Each month we profile a member of the Pragmatic Bookshelf team. This month we get to know development editor Kay Keppler.
Kay Keppler, Development Editor
Kay Keppler has covered technology and business as a writer and editor for more than twenty years. She started as editor of AI Expert, where one of her authors was working on a (neural network? Bayesian network? chaos theory? Boolean camouflage? it was all Deeply Secret, funded by all that DARPA money) system for cars so they could speed down the freeway in bumper-to-bumper traffic at seventy miles an hour, going where passengers needed to go but without drivers and without hitting anything.

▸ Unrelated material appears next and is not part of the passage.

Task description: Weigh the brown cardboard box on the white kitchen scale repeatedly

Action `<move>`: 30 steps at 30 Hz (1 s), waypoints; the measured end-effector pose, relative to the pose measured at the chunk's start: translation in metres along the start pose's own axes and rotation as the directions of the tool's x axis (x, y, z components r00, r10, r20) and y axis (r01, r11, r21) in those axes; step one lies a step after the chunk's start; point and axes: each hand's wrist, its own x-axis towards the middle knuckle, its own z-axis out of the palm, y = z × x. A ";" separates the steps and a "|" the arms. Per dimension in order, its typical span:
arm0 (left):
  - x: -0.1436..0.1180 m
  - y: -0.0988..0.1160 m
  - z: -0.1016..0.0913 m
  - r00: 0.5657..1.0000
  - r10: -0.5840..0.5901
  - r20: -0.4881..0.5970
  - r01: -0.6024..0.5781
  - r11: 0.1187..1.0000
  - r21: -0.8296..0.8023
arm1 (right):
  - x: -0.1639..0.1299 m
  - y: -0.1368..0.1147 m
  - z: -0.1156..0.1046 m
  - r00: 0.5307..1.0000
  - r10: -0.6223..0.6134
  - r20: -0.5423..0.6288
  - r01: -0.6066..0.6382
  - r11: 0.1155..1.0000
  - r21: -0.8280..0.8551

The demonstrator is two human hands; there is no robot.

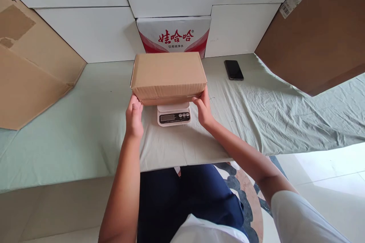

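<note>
I hold the box (pixel 169 76) on the scale (pixel 173 114), my left hand (pixel 134 115) and right hand (pixel 203 109) each grasping a near bottom corner. It overhangs the scale widely, so an uneven release could tip it onto the surface (pixel 85 121).

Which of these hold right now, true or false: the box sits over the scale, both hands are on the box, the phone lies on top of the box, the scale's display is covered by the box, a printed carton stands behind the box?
1. The cardboard box sits over the kitchen scale. True.
2. The left hand and right hand both touch the box's near corners. True.
3. The phone lies on top of the box. False: it lies on the green cloth, to the right of the box.
4. The scale's display is covered. False: display and buttons show in front of the box.
5. A red-and-white printed carton stands behind the box. True.
</note>
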 end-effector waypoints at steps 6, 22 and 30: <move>0.082 -0.020 0.009 1.000 -0.008 -0.030 0.006 0.998 -0.062 | 0.080 0.016 0.005 0.992 -0.123 -0.043 0.124 0.992 0.035; 0.127 -0.109 0.014 0.971 -0.207 -0.121 0.195 0.975 -0.102 | 0.121 0.088 0.008 0.996 0.087 -0.022 -0.086 0.996 0.022; 0.130 -0.104 -0.016 0.957 -0.236 -0.167 0.222 0.970 -0.100 | 0.124 0.092 -0.010 0.977 0.176 -0.119 -0.172 0.984 0.042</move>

She’s pleased to see that that research has paid off in cars that can parallel park themselves, because parallel parking probably causes more fender benders in the long run than freeway cruising. However, she’s pretty good at parallel parking herself, so she feels a bit like she’s been outsourced. By a Ford. And a Prius.
From artificial intelligence she moved over to Java, where she was editor of Java Pro magazine. That was fun, too. Bill Joy, James Gosling, Sun Microsystems. JavaOne, audience research, startups. Then it got big, went broke, got sucked up by Oracle. So then Oracle happened.
Along the way Kay also exercised her fiction writing skills, and has published several novels in various genres. The latest is a space opera, Zero Gravity Outcasts.
After Oracle, she was looking for something to do that would be fun and useful for developers. Susannah Davidson Pfalzer—a former colleague from the Java Pro days called her—and told her that the Pragmatic Programmers were looking for a few excellent editors. And so she hooked up with “the best—not to mention the most fun—book publishers in the industry.”
And the rest, as they say, is history.